Radiographers' accuracy in interpreting acute musculoskeletal X-rays when supported by artificial intelligence - A multi-site cross-sectional study.
Authors
Affiliations (3)
Affiliations (3)
- Department of Optometry, Radiography and Lighting Design, University of South-Eastern Norway, P.O. Box 4, 3199, Borre, Norway. Electronic address: [email protected].
- Department of Optometry, Radiography and Lighting Design, University of South-Eastern Norway, P.O. Box 4, 3199, Borre, Norway; Medical Diagnostics Clinic, Vestre Viken Health Trust, P.O. Box 800, 3004, Drammen, Norway.

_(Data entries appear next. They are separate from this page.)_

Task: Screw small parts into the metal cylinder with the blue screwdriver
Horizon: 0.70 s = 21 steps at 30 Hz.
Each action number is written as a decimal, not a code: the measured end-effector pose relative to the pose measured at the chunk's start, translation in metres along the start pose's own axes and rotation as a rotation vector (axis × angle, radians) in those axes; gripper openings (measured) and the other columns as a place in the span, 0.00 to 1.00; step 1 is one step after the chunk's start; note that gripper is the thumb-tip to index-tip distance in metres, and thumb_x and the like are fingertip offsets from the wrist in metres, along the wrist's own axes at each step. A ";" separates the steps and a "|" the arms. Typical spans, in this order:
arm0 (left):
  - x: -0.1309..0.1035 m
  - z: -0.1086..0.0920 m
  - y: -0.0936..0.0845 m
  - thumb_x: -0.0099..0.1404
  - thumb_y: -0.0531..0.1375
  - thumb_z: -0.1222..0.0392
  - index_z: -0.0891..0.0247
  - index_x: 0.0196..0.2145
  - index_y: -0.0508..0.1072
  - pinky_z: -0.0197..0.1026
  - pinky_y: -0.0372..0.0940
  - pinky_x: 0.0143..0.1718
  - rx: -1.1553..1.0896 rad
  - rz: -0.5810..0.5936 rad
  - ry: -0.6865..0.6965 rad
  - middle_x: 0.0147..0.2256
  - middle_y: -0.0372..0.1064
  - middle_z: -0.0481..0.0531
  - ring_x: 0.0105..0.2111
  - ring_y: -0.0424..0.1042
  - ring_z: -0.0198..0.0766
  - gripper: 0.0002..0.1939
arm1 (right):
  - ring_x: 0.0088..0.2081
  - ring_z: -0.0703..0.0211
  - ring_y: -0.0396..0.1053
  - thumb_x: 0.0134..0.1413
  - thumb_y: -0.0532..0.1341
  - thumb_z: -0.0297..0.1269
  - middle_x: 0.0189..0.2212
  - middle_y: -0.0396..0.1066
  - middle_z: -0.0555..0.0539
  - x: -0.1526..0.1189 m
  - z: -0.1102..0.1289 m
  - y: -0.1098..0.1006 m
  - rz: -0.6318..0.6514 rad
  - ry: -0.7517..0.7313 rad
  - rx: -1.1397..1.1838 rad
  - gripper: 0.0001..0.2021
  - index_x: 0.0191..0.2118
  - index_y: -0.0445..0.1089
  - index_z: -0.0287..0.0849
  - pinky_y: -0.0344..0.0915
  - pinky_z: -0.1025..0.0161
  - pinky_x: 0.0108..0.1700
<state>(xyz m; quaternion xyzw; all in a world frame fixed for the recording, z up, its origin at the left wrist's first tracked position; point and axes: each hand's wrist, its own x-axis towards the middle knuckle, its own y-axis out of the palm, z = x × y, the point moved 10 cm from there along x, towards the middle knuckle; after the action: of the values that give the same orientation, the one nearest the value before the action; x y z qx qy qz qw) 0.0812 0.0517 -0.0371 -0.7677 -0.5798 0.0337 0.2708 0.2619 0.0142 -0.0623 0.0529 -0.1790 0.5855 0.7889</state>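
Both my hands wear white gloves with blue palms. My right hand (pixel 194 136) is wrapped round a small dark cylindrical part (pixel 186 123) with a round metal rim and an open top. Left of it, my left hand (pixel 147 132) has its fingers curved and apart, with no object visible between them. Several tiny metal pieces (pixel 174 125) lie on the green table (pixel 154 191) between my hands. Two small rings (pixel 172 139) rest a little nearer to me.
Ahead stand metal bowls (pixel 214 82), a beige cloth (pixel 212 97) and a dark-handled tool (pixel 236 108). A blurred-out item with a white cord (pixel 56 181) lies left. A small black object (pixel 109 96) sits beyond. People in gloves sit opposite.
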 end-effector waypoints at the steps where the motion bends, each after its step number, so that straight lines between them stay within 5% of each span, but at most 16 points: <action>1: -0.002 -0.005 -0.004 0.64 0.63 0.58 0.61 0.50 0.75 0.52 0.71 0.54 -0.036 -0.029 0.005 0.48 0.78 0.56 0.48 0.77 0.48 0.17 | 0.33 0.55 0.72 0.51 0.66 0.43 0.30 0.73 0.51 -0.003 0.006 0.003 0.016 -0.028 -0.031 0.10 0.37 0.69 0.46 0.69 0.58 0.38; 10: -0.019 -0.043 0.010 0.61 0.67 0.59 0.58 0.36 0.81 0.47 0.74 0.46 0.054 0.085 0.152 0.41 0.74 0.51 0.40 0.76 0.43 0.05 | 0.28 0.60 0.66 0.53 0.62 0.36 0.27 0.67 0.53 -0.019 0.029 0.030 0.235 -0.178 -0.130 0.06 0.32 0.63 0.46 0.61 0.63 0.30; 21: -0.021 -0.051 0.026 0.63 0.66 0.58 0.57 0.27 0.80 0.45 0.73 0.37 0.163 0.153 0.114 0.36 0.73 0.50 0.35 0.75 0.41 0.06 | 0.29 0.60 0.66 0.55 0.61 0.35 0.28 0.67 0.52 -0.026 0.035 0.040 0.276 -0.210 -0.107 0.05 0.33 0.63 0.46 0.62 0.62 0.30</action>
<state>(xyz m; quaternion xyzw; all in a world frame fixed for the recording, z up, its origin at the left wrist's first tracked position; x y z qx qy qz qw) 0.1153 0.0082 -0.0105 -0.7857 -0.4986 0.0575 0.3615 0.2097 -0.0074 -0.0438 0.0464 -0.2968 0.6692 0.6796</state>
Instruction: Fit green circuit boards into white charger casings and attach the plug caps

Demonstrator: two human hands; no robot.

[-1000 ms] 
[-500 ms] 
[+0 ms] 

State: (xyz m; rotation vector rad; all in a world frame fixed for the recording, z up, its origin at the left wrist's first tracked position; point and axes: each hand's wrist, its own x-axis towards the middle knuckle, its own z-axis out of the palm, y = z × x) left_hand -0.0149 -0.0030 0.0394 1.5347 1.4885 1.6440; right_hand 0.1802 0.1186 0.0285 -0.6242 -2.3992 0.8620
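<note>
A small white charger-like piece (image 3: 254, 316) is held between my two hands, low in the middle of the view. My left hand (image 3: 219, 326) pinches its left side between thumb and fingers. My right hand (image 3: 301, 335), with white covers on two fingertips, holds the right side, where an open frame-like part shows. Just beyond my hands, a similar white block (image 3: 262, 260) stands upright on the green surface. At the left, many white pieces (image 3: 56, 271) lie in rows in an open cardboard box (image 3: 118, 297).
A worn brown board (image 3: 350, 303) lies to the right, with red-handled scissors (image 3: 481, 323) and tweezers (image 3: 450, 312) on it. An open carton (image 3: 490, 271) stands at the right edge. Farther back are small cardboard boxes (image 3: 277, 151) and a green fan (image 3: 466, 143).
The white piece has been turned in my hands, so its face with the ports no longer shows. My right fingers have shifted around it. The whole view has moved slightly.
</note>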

- Medical Diagnostics Clinic, Vestre Viken Health Trust, P.O. Box 800, 3004, Drammen, Norway.
Abstract
The artificial intelligence (AI) tool BoneView™ has been introduced into clinical practice to support skeletal X-ray interpretation. This created a new workflow in which radiographers are expected to evaluate and act on AI output. This study assessed the accuracy of AI-supported radiographers in detecting skeletal injuries on adult trauma X-rays. In this cross-sectional study, 10 AI-supported diagnostic radiographers from 4 hospitals retrospectively assessed 542 acute musculoskeletal X-ray examinations. The radiographers interpreted the examinations with access to BoneView™ output and marked each case as either sure/unsure positive or sure/unsure negative, with an optional free-text field for comments. Sensitivity and specificity were calculated for BoneView™ and for each AI-supported radiographer, using a quality-assured radiologist's report as the reference standard. Differences in diagnostic performance between AI and AI-supported radiographers, and between AI-supported radiographers, were examined using generalized linear mixed models. AI-supported radiographers had an overall sensitivity of 94% and specificity of 86%, compared with 96% and 71%, respectively, for AI alone. The difference in diagnostic performance was primarily driven by AI-supported radiographers' higher specificity in interpreting X-rays of the pelvic/hip and foot/toe regions, but inter-radiographer variability was substantial. Radiographers with ≥5 years of experience had higher sensitivity (p 0.01) and lower specificity (p 0.02) than those with <5 years of experience. The involvement of radiographers had limited impact on sensitivity compared with AI alone but was associated with improved specificity. Variability in performance and suboptimal specificity indicate potential for further improvement through training, workflow optimization, or refinement of AI support. Understanding radiographers' diagnostic accuracy when using AI helps clarify how such tools may support triage, reduce diagnostic delays, and distribute workload in acute skeletal imaging.